Chansons de gestes - L'Infirmière Magazine n° 204 du 01/04/2005 | Espace Infirmier
 

L'Infirmière Magazine n° 204 du 01/04/2005

 

pédiatrie générale

Reportage

Faussement égaré dans les couloirs d'un service de pédiatrie générale, le photographe Thierry Buignet joue les Candide pour mieux disséquer les gestes soignants.

Un service de pédiatrie générale accueille les enfants, des nouveau-nés aux préadolescents, pour des maladies généralement bénignes. On est d'ailleurs prévenu lorsqu'on découvre le service(1) : ici, il n'y a pas ou peu de cas très graves, pas de situations critiques ou de cas chirurgicaux, très peu de décès... Voilà qui est dit.

Gestes précis, paroles douces

Pourtant, l'hôpital fait peur, surtout aux parents. L'enfant, malade, n'a souvent guère le temps et la force de se poser la question. Les médecins, les infirmières, les animateurs s'intéressent à lui, et même les photographes... Enfin, en l'occurrence, je m'intéressais plutôt au travail des soignants, à leurs gestes, gestes souvent récurrents et répétitifs bien sûr (température, tension, repas, soin), mais aussi urgences (vomissement, douleur aiguë) et détresse (parents absents, angoisse de la solitude nocturne). Des gestes, des actes qui combinent technicité et paroles.

Pas d'improvisation

Le soin nécessite un long apprentissage, une certaine pratique. On n'improvise pas, spontanément, sans expérience, la pose d'une perfusion sur un nouveau-né ou le changement d'un pansement sur un enfant de sept ans.

Le soin est bien davantage qu'une science exacte, il prendra souvent une tournure différente pour deux enfants nécessitant le même geste, effectué par le même soignant. L'infirmière pourra appeler l'interne, qui sollicitera l'aide du chef de clinique, lequel profitera, pour un autre enfant, de la dextérité et des paroles apaisantes d'une infirmière. Car si, bien évidemment, la parole est importante pour les soins de l'adulte, elle est indispensable dans le rapport à l'enfant. Le mot « juste » est bien souvent doux - il ne faut pas oublier que l'enfant est dans une situation inhabituelle et délicate -, mais il n'empêche pas une certaine fermeté indispensable à l'administration d'un traitement ou au respect du sommeil du voisin de chambre, tout juste endormi après la prise salvatrice d'un antalgique. Quelques mots permettent aussi d'accepter plus facilement l'absence des camarades de récréation ou l'attente prolongée d'un parent.

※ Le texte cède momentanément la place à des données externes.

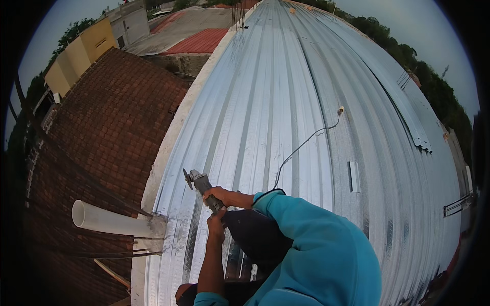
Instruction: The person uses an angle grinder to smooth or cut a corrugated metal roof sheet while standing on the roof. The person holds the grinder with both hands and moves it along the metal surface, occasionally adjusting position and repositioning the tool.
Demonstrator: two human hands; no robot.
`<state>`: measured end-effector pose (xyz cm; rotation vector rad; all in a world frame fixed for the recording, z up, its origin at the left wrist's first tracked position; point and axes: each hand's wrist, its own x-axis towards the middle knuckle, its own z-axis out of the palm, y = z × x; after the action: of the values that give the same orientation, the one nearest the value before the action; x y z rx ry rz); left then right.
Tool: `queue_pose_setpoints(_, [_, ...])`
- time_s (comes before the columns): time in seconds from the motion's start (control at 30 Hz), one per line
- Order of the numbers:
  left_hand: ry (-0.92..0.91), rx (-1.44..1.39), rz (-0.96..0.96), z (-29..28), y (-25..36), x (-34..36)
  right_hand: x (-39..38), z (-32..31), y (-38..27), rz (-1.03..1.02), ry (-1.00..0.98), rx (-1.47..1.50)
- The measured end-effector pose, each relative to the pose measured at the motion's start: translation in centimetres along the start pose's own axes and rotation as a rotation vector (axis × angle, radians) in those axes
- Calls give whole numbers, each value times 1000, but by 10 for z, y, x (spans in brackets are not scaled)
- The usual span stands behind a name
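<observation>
- From my remote station I see both hands wrapped firmly around the angle grinder (202,182): the right grip (216,194) circles its grey body, the left grip (216,220) clamps the tail just behind.
- Just ahead of the right grip stands the thin round disc (187,179). I cannot tell whether it is spinning; if so, a bite into a rib could kick it back toward the fingers.
- Just right of the left grip, the dark trouser leg (258,234) sits close to the tool's tail; a backward slip might drive the tool against that soft, matte cloth.
- Below and around the grip runs metal sheeting (250,132), silvery and long-ribbed, with scuffs; its slick face might let a foot skid.
- Left of the grip, past the sheeting, a smooth white pipe (109,218), open-ended, juts outward near a rough concrete ledge (166,148). Overbalancing there is the risk I would rate worst.
- Beyond the grip to the right, a slack dark cord (301,145) could snag or trip someone; its near end hides behind the teal sleeve (291,206).
- Farther right, a short, straight-edged metal strip (353,177) might slide if knocked.
- Well left, past the ledge, spreads a tiled roof (112,102), coarse, brown-red and overlapping.
</observation>
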<state>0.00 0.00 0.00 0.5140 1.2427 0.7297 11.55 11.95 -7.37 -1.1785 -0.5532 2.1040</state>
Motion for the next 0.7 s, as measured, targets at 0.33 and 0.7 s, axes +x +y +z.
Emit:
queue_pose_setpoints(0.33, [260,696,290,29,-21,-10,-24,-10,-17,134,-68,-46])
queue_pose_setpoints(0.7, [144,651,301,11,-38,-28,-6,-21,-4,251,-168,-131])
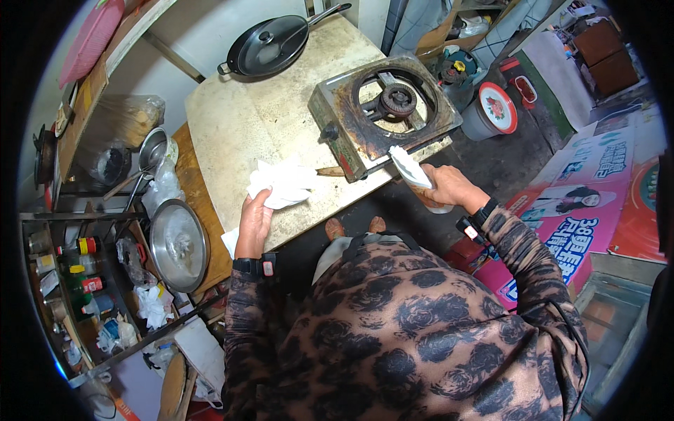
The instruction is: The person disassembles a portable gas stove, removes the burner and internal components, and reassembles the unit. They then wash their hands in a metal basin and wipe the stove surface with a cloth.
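Observation:
My left hand [256, 221] is closed with thumb and fingers on a crumpled white paper tissue [277, 184], just over the table's front part. To the right, past the stove's near corner, my right hand [453, 188] grips a slim white packet-like thing [409, 167] with crumpled white stuff at its upper end. What exactly it is, I cannot make out. Between the hands lies a narrow brown wooden piece [330, 171], touching or close to the stove's side. The single-burner gas stove [379, 105], stained and rusty, stands on the table's right side.
A lidded black pan [267, 49] sits at the back of the pale, stained table [246, 112]. At the left are a steel basin [179, 245], a saucepan [156, 149] and shelves of bottles. A gas cylinder [460, 67], bucket [481, 123] and pink printed box [554, 259] stand at the right.

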`<state>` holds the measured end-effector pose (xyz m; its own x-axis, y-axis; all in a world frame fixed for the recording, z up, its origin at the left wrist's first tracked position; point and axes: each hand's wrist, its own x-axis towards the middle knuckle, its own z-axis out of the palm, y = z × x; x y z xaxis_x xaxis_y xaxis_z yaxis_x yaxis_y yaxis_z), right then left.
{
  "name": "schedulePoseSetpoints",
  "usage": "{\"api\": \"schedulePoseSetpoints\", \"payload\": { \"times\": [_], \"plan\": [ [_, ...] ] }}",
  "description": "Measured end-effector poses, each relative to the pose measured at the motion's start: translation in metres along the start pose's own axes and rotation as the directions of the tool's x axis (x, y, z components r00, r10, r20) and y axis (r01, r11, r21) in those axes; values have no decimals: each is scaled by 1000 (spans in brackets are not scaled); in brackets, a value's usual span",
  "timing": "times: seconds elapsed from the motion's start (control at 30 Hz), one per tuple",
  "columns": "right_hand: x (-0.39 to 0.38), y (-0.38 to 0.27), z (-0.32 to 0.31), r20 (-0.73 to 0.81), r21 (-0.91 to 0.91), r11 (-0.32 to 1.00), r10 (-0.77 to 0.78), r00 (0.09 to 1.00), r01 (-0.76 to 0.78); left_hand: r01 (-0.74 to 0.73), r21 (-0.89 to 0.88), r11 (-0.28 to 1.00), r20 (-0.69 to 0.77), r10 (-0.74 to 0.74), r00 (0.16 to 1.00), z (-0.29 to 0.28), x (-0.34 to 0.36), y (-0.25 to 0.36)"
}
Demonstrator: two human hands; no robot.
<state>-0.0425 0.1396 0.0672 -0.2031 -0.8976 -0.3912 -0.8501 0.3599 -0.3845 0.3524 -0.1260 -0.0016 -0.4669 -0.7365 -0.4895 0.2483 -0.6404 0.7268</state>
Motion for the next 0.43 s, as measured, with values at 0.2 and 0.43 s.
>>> {"api": "schedulePoseSetpoints", "payload": {
  "times": [0.2, 0.43],
  "plan": [
    [2, -9, -6, 35, -54, 998, 25, 999, -23, 21, -12, 1000, 33, -20, 999, -10, 1, 10],
    [3, -14, -10, 76, -76, 995, 69, 995, -63, 28, -52, 998, 96, -23, 995, -22, 12, 5]
  ]
}}
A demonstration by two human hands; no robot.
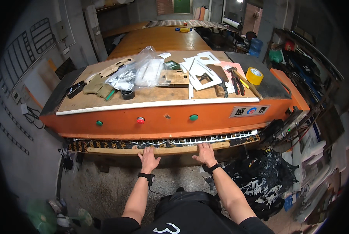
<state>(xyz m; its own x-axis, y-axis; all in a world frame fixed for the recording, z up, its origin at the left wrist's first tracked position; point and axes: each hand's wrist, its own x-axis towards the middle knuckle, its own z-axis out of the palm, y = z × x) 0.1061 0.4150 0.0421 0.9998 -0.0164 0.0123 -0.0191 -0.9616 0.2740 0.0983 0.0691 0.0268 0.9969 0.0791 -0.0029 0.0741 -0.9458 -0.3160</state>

La nuit, toutes les blouses sont grises...

Quand la fin de la journée approche, quand les animateurs, souvent bénévoles, ont rangé les jouets et les jeux de la Maison de l'enfance, le câlin parental, pour le plus petit, se fait désirer. La visite de la petite soeur, habituellement insupportable, serait pourtant d'un grand réconfort. Et puis, les parents accourent après leur journée et se relaient au chevet du petit monstre fatigué.

Plusieurs mères se retrouvent même, en pyjama, à dormir dans le deuxième lit d'une chambre de « grand », ou quelques pères allongés pour la nuit sur un matelas d'appoint à côté de leur nourrisson.

Rares sont les enfants qui attendent en vain, entre le repas du soir et le dernier dessin animé, la venue improbable de leur père ou de leur mère, retenu par une réunion de travail ou par le bain et le repas des frères et soeurs.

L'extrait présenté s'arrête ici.